На каторге декабристы избегали выяснения отношений, но однажды Бестужев спросил Якубовича, о чем говорил он с царем. Тот, как всегда, горделиво подбоченился и заявил, будто пытался напугать императора, сказав, что скоро подойдут другие полки, и тогда, мол, ему несдобровать.
— Послушай, — спокойно сказал Бестужев, — я тебя знаю, нас тут двое, публики нет, перестань играть. Как же царь не арестовал тебя после тех слов и отпустил? Не за тем же, чтобы сказать, будто он нас крепко боится?
Странно, но Якубович не стал шуметь, кипятиться Неожиданно, опустив голову, он сказал, что все его беды — от несчастной страсти казаться необыкновенным. И это действительно было так. Всегда и всюду Якубович стремился быть в центре внимания. Вот и тогда на площади он не смог удержаться от искушения пощекотать нервы и себе, и императору, и восставшим. В те минуты, когда он несколько раз переходил с одной стороны на другую, он, вероятно, испытывал счастливейшие мгновения жизни. Еще бы, с одной стороны — восставшие в грозном каре, с другой — царь со свитой, а он, Якубович, разговаривает с ним. Все настороженно смотрели, слушали, о чем речь. Потом он со значительным видом, торжественно направился к каре, воздев на шпагу белый платок.

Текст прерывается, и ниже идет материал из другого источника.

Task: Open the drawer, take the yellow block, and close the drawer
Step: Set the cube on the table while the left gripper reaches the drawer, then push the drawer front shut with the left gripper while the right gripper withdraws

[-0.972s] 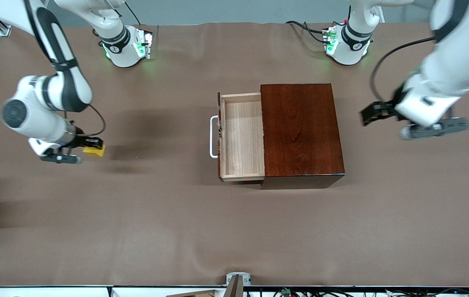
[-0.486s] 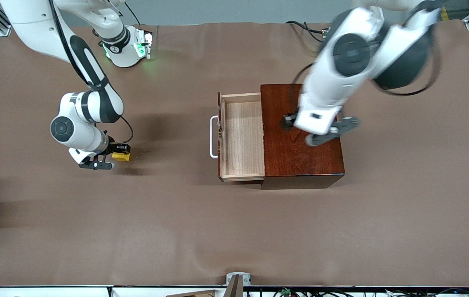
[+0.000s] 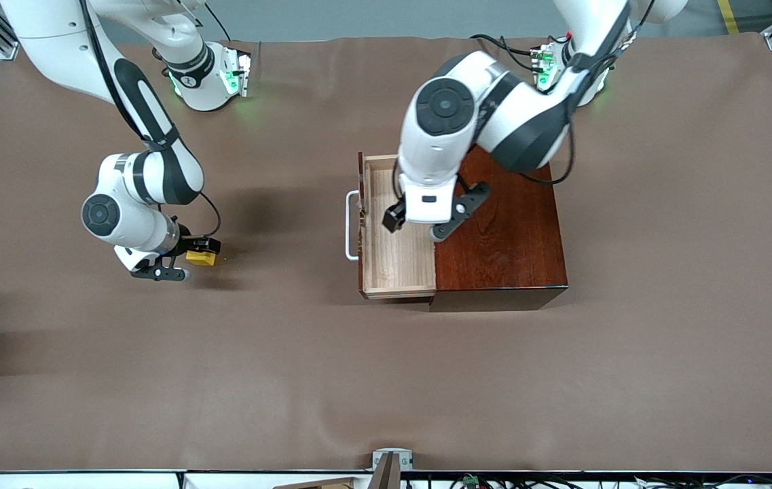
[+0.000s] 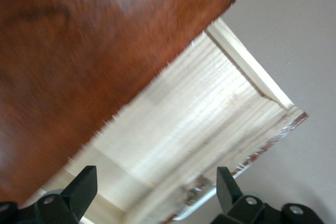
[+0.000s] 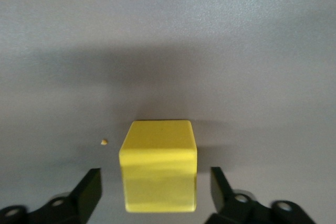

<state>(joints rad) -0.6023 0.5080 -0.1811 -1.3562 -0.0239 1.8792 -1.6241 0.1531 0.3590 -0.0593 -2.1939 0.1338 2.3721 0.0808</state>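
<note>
From here I see the left arm's wrist covering part of the drawer (image 3: 396, 251) and the adjoining edge of the reddish-brown wooden box (image 3: 501, 217), so the drawer's floor under it is hidden in the front view. The left wrist view fills in some of it: pale bare wood, one inner corner, a chipped front panel, and only a cut-off sliver of the white U-shaped handle (image 3: 350, 225).

The box stands about mid-table, slightly toward the left arm's end. Its drawer is pulled out toward the right arm's end of the table, handle leading; the opened tray's long side runs from the robots' edge toward the camera's edge.

The left gripper (image 3: 394, 219) hangs over the open drawer near the box's lip, its fingers (image 4: 79, 190) spread with nothing between them.

The yellow block (image 3: 201, 258) sits on the table (image 3: 386, 380) well apart from the drawer, toward the right arm's end and roughly level with the drawer's middle. In the front view it is partly tucked under the gripper's fingers. In the right wrist view it is a plain cube resting flat, one face square to the camera. The right gripper (image 3: 197, 252) straddles it with fingers (image 5: 89, 187) spread, a clear gap on each side. A tiny tan crumb (image 5: 104, 141) lies just beside the block.
</note>
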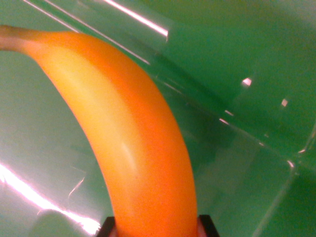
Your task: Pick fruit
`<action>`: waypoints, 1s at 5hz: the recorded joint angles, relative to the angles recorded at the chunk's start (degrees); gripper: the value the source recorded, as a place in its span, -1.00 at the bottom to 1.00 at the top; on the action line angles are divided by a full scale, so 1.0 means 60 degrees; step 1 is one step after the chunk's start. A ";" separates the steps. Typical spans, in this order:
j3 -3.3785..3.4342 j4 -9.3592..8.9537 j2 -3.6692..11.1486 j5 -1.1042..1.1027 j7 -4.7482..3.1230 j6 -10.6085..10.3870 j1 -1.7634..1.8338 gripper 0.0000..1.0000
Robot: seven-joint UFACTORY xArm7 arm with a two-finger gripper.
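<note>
So just one fruit here: a single curved orange-yellow banana [123, 143], and it fills most of the wrist view. Its brownish-green stem end starts at the wrist view's far left, up near the top corner, then the body arcs across and down to the bottom edge around the middle. There's a soft pale highlight running along its length.

At the bottom edge you can see two dark tips of the black claw [158, 229], one on each side of the banana's lower end, both right up against the peel. So it's clamped on the banana, as far as I can tell.

Behind it all is a green glossy plastic surface [247, 44], kind of blurry. I count two bright glare streaks, one at bottom left and one near the top middle, plus a few small glints over on the wrist view's right. A couple of straight creases or edges cross diagonally on the right side, hard to say exactly what they belong to.
</note>
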 joint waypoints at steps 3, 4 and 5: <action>0.0006 0.0435 -0.0336 0.0009 -0.0043 0.0770 0.0006 1.00; 0.0006 0.0435 -0.0336 0.0009 -0.0043 0.0770 0.0006 1.00; 0.0009 0.0683 -0.0528 0.0013 -0.0068 0.1210 0.0009 1.00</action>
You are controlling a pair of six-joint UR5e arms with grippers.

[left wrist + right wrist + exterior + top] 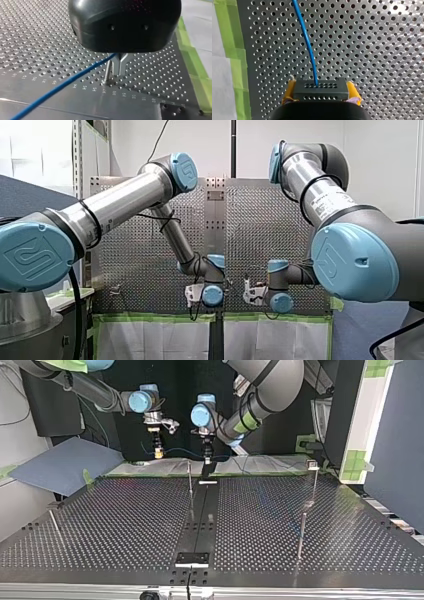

— Держитесь! Вас крепко боятся! — сказал Якубович.
— Почему это «вас»? Ты что, не с нами? — спросил Щепин.
— У меня рана заныла…
— Трус! — бросил Щепин.
Якубович побледнел, ибо не было оскорбления обиднее этого, и схватился за шпагу, но солдаты навели на него штыкн, и он исчез с площади.
Обо всем этом Бестужев узнал позднее. Находясь на углу фасов каре со стороны Сената и Невы, он видел лишь, как от Адмиралтейского бульвара на площадь въехали верховые конногвардейцы — первые из правительственных войск. Лошади шли спокойно, словно на водопой, который находился напротив памятника Петру, правее моста.
— Вон Орлов с медными лбами! — закричали в толпе. Кирасиров звали так из-за медных касок на головах. Потом солдаты передали по цепи, что прибыли преображенцы. Вскоре Бестужев увидел, как они прошли на набережную и закрыли вход на Исаакиевский наплавной мост.
И вдруг со стороны Невы появилось развевающееся знамя Лейб-гренадерского полка. Впереди — Сутгоф со знаменщиком. Солдаты вбегали на набережную у водопоя, а некоторые лезли прямо через береговой гранит. Лейб-гренадеры были экипированы основательнее московцев — в шинелях, с сумками, полными патронов и провианта. И что удивило: преображенцы, поставленные ограждать площадь, не препятствовали, а даже помогали гренадерам взбираться наверх, поддерживая их ружья и сумки. И Бестужеву показалось, что преображенцы обязательно примкнут к восставшим.
Московцы встретили лейб-гренадеров криками «ура». Каховский воскликнул: «Каков мой Сутгоф!» — и бросился обнимать его. Незадолго перед этим он виделся с Сутгофом, и тот подтвердил, что обязательно выведет свою роту. Но привел гораздо больше.